* **Records for processing**

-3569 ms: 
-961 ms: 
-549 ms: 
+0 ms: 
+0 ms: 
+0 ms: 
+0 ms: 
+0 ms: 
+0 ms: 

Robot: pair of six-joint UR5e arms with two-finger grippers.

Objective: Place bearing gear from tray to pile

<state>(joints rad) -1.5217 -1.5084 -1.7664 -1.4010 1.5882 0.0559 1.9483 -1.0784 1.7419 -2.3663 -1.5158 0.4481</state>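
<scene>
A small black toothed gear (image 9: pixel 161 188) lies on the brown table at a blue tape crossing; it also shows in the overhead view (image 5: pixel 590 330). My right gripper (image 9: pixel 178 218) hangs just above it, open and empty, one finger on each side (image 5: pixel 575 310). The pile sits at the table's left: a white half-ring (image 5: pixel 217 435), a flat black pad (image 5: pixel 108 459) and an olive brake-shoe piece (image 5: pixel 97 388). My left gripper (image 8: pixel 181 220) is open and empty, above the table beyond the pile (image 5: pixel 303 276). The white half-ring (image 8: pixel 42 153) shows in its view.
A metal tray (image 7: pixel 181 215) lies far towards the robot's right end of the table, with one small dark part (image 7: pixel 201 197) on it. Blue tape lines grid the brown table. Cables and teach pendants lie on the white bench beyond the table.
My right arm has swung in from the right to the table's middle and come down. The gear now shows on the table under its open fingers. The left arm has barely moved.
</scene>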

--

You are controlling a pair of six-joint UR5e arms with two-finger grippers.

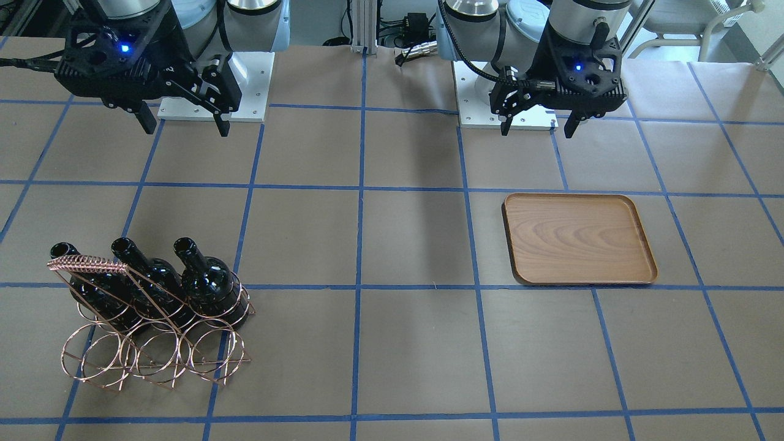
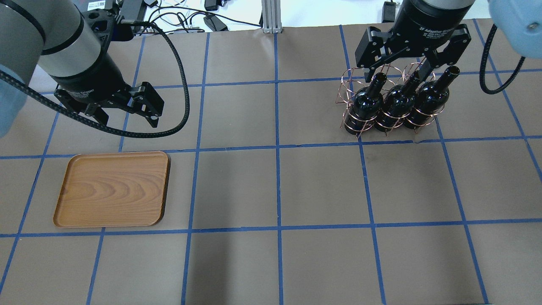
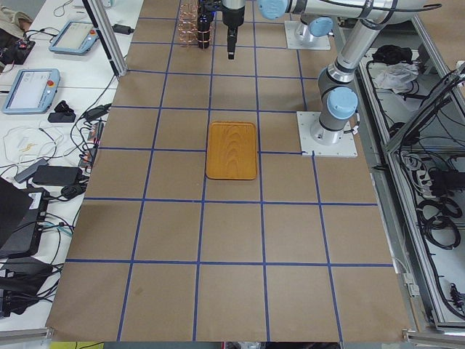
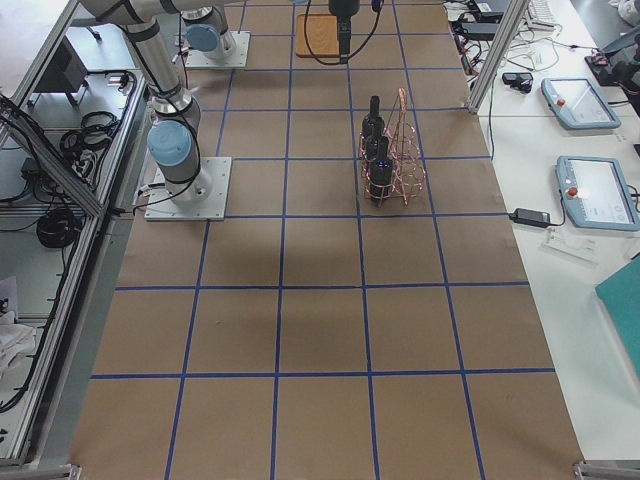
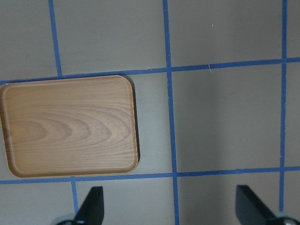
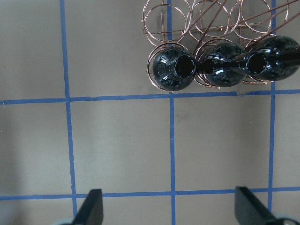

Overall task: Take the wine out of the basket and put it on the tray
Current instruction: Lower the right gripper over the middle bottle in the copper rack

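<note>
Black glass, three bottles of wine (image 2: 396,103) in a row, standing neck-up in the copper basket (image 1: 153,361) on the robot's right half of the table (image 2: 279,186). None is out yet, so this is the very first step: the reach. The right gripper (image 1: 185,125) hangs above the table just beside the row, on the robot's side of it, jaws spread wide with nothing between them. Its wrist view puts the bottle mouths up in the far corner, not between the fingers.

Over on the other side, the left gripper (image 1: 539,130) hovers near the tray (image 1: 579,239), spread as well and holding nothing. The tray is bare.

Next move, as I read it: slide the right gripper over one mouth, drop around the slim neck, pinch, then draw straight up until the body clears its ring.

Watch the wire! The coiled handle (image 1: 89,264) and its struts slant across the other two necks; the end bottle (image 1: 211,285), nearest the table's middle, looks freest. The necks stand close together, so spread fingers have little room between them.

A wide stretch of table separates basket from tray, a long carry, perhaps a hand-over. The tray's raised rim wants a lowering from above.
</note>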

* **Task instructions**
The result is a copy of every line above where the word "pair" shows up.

* **Reply**
Robot: pair of six-joint UR5e arms with two-finger grippers.
You are controlling a pair of six-joint UR5e arms with two-finger grippers.

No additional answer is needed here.